### Aim of the task
Without the pictures, write out all the lines below exactly as they appear.

### Collected material
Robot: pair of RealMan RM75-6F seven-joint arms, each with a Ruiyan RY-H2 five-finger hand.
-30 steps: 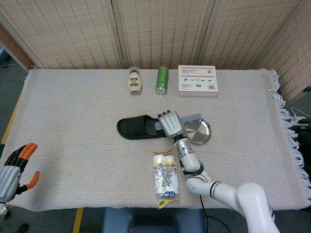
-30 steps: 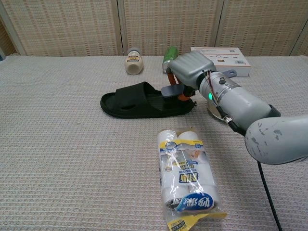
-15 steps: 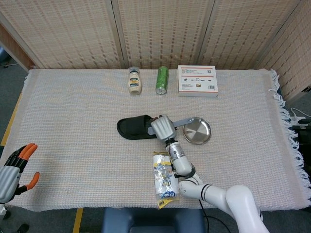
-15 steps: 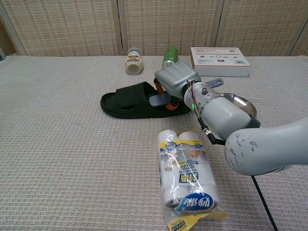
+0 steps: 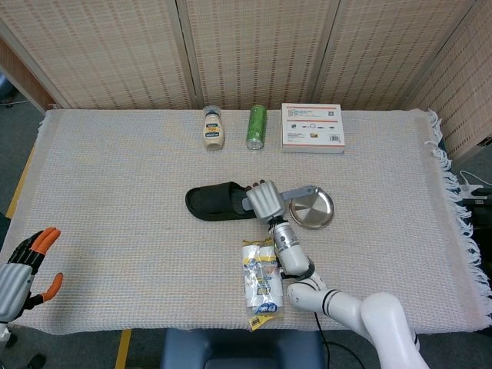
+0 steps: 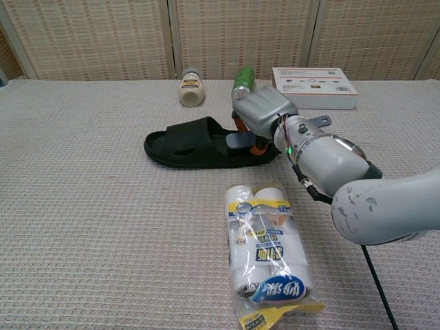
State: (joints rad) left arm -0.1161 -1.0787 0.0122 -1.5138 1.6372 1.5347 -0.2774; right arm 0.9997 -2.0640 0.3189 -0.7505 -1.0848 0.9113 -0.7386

### Your solution
Robot: pair of RealMan RM75-6F seven-joint arms, each with a Ruiyan RY-H2 five-finger hand.
-30 steps: 
-30 steps: 
-15 steps: 
-15 steps: 
+0 steps: 
+0 steps: 
State: (joints rad) left arm -0.1161 -1.0787 0.0122 -1.5138 1.6372 1.5347 -0.2774; right arm 0.9997 -2.0640 0.3189 -0.7505 -1.0848 0.9113 -0.7386

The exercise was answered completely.